● **Task description**:
Each line from the one containing "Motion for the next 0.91" through the end of the data below is to be output verbatim, with no lines added or left out.

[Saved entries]
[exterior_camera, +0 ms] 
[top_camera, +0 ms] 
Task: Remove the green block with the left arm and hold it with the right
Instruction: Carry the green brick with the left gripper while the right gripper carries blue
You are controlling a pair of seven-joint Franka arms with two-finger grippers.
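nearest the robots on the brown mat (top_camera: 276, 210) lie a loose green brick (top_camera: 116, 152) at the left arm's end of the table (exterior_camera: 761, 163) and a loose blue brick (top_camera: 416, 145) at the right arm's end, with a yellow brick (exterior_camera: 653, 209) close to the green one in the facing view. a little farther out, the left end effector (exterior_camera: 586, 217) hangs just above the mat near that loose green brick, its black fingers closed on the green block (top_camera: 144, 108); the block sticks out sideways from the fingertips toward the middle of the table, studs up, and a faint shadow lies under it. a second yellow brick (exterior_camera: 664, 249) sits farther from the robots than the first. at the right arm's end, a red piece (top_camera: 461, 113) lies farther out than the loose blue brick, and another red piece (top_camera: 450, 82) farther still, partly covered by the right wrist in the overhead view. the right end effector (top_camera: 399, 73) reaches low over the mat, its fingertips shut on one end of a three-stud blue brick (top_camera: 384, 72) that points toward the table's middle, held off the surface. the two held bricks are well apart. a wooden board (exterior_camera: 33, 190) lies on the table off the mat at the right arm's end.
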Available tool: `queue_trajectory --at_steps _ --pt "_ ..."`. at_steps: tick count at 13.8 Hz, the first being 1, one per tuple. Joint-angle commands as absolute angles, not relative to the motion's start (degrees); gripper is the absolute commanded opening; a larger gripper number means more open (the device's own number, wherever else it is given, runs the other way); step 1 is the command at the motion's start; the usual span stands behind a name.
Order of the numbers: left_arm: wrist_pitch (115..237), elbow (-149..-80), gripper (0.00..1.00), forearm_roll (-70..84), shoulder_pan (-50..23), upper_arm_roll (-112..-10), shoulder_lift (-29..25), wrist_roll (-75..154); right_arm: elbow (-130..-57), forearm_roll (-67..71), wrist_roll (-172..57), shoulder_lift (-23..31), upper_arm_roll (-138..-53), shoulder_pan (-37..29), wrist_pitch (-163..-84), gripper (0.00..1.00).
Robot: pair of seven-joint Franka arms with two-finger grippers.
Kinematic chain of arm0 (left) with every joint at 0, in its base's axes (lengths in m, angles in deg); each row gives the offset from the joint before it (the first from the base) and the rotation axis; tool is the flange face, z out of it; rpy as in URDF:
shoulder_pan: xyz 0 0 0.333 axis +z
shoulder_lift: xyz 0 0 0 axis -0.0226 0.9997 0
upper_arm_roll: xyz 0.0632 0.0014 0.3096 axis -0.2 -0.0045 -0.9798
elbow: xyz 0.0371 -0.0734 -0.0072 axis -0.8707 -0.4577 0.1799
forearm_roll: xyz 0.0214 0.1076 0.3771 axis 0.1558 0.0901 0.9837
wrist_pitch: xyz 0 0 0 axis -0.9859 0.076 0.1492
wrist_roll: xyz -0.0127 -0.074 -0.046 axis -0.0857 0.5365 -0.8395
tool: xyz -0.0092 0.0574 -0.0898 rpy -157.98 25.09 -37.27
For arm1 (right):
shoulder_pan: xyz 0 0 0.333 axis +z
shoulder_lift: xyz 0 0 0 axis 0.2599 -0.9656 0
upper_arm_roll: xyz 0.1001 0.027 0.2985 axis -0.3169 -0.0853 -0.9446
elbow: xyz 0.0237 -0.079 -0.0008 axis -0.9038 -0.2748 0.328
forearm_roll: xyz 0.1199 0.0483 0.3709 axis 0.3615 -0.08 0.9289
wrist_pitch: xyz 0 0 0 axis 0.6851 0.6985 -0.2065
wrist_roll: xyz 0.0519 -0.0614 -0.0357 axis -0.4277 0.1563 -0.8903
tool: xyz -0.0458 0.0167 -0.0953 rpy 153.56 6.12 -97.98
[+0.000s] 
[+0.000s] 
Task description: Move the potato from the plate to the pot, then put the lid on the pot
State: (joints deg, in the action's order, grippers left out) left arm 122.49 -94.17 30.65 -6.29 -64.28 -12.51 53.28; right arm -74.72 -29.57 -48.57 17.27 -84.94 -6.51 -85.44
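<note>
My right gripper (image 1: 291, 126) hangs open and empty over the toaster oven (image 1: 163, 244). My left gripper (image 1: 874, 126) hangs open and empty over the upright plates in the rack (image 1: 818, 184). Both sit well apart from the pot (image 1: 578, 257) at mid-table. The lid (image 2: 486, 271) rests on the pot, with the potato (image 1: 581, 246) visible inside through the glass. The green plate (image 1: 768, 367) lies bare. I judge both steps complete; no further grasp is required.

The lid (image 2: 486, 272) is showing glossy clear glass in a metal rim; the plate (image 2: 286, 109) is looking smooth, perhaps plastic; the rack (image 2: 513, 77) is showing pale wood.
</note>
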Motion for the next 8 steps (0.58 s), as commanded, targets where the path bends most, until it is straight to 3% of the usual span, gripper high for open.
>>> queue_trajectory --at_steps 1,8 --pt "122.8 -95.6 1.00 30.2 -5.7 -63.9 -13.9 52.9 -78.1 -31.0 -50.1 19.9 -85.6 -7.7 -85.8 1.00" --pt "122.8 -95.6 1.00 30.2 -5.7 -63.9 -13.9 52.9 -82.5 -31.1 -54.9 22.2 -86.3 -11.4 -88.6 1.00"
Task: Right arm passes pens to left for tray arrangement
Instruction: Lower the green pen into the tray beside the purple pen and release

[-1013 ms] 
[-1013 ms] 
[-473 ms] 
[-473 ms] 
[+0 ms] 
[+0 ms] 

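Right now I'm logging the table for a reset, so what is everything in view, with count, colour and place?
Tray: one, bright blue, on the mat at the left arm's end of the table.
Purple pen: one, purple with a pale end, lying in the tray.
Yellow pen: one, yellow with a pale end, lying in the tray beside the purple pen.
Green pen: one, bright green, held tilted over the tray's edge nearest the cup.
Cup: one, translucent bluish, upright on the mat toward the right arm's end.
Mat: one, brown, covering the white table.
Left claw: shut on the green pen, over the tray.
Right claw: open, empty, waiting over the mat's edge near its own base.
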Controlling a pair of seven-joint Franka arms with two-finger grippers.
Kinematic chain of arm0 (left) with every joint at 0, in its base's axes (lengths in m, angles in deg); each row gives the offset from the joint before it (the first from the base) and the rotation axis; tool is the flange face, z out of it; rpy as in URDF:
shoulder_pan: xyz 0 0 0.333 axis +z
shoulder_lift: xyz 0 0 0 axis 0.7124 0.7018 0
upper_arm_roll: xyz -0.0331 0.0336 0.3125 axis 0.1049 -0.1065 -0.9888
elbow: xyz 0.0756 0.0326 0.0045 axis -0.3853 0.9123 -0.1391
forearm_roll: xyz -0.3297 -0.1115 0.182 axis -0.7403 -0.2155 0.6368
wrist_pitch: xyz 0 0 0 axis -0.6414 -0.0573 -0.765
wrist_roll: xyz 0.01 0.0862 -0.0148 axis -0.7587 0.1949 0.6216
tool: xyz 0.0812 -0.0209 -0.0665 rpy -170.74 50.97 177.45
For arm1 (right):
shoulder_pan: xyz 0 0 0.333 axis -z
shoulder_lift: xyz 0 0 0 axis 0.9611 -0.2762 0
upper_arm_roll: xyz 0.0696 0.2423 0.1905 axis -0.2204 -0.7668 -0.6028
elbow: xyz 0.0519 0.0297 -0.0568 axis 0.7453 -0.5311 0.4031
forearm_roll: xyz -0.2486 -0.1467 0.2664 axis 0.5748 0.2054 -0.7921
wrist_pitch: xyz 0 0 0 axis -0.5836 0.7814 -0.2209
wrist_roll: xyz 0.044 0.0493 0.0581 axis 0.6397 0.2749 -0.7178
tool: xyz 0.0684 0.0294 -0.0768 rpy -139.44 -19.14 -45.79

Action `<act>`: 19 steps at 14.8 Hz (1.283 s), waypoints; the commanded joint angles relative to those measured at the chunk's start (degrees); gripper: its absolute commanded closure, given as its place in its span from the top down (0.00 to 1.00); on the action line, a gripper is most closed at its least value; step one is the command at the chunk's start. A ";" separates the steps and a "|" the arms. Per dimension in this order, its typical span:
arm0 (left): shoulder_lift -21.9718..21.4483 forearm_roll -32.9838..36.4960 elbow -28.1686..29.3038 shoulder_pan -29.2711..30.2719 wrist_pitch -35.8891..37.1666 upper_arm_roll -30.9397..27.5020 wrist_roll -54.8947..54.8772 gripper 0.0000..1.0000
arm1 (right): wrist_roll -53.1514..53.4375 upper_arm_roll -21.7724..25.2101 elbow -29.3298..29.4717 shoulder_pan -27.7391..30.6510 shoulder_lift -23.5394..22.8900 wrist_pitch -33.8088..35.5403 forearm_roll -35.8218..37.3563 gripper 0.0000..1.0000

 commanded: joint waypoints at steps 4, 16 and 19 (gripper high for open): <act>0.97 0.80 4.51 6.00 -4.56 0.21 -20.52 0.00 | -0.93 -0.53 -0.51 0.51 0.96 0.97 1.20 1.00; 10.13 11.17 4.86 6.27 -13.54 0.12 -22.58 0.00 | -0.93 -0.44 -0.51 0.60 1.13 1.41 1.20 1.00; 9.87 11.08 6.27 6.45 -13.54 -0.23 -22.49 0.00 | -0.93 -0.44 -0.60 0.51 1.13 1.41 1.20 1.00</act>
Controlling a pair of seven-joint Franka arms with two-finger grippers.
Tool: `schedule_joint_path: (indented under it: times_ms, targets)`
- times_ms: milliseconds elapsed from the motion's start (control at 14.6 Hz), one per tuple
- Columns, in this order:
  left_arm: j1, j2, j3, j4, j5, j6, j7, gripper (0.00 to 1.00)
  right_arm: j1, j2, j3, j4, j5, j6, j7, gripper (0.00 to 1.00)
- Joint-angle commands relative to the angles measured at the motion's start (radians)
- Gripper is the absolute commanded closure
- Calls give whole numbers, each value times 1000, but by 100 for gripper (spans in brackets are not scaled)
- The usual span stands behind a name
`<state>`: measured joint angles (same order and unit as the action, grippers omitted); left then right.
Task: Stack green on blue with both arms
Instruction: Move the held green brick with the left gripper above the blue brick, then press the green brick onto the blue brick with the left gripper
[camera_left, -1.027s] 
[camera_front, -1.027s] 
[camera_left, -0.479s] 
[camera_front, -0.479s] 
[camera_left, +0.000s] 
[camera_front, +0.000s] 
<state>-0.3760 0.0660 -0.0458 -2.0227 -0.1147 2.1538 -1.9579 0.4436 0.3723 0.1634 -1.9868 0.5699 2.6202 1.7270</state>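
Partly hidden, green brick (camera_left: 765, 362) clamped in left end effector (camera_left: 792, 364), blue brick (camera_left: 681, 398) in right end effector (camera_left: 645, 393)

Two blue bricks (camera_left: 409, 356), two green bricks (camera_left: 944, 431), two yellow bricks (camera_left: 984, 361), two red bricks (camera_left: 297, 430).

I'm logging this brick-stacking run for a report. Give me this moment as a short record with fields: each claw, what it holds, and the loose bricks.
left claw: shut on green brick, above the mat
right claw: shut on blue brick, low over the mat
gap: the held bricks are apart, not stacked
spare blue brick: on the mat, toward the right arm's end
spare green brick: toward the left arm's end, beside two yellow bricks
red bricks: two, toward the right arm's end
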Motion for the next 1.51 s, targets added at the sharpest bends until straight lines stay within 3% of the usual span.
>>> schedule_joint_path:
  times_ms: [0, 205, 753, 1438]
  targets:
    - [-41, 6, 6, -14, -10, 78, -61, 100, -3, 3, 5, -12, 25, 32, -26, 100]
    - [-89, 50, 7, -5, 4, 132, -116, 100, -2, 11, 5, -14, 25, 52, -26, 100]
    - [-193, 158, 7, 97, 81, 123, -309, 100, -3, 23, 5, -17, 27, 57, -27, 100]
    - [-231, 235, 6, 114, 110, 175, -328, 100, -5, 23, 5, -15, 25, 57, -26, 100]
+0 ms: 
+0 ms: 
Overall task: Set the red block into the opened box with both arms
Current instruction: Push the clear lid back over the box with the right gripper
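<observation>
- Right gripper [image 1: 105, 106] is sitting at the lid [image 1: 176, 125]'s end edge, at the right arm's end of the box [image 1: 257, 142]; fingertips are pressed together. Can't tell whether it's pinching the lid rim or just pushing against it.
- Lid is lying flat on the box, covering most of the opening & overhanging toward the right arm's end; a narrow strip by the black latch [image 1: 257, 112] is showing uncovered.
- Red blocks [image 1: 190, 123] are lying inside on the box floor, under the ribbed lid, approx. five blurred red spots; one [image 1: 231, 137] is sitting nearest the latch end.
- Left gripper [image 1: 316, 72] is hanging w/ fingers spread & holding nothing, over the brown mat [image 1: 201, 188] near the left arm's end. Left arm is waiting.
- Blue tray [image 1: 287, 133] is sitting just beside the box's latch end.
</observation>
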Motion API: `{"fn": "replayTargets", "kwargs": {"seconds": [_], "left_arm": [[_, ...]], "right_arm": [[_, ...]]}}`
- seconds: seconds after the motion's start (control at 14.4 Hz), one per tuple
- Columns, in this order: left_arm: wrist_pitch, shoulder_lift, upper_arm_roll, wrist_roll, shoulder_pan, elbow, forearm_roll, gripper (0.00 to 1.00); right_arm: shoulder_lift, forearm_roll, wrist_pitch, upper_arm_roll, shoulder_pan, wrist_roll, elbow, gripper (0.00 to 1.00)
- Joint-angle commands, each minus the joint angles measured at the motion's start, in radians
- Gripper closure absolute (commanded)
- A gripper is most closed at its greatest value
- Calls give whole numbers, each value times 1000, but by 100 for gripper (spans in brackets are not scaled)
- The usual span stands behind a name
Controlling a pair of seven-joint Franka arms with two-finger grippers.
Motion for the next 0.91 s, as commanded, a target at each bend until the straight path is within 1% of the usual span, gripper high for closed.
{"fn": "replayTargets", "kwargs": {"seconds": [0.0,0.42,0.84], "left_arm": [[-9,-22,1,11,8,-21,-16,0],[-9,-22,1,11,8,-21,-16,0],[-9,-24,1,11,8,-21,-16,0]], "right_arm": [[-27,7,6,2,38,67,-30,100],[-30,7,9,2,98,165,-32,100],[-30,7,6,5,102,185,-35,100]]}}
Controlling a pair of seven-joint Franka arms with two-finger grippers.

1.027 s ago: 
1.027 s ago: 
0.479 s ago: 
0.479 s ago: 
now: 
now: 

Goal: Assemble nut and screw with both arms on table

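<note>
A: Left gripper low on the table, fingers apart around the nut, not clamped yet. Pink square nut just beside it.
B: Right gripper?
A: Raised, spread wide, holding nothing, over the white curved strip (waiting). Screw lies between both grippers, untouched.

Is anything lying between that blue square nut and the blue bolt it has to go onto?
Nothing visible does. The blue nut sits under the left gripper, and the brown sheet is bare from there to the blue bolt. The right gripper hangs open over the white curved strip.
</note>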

● **Completed task**:
Motion for the next 0.91 s, as commanded, a target at each bend until the straight path is within 1% of the usual span, gripper high for closed.
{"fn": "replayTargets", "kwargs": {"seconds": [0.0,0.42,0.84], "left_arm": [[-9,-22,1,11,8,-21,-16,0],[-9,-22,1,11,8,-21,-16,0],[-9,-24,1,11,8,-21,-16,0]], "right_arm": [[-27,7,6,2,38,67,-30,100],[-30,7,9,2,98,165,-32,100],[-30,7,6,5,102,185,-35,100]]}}
Controlling a pair of seven-joint Franka arms with two-finger grippers.

1.027 s ago: 
1.027 s ago: 
0.479 s ago: 
0.479 s ago: 
now: 
now: 

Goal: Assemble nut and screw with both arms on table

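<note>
A: Left gripper low on the table, fingers apart around the nut, not clamped yet. Pink square nut just beside it.
B: Right gripper?
A: Raised, spread wide, holding nothing, over the white curved strip (waiting). Screw lies between both grippers, untouched.

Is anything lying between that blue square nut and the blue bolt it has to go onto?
Nothing visible does. The blue nut sits under the left gripper, and the brown sheet is bare from there to the blue bolt. The right gripper hangs open over the white curved strip.
</note>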

Nothing further is required of this output.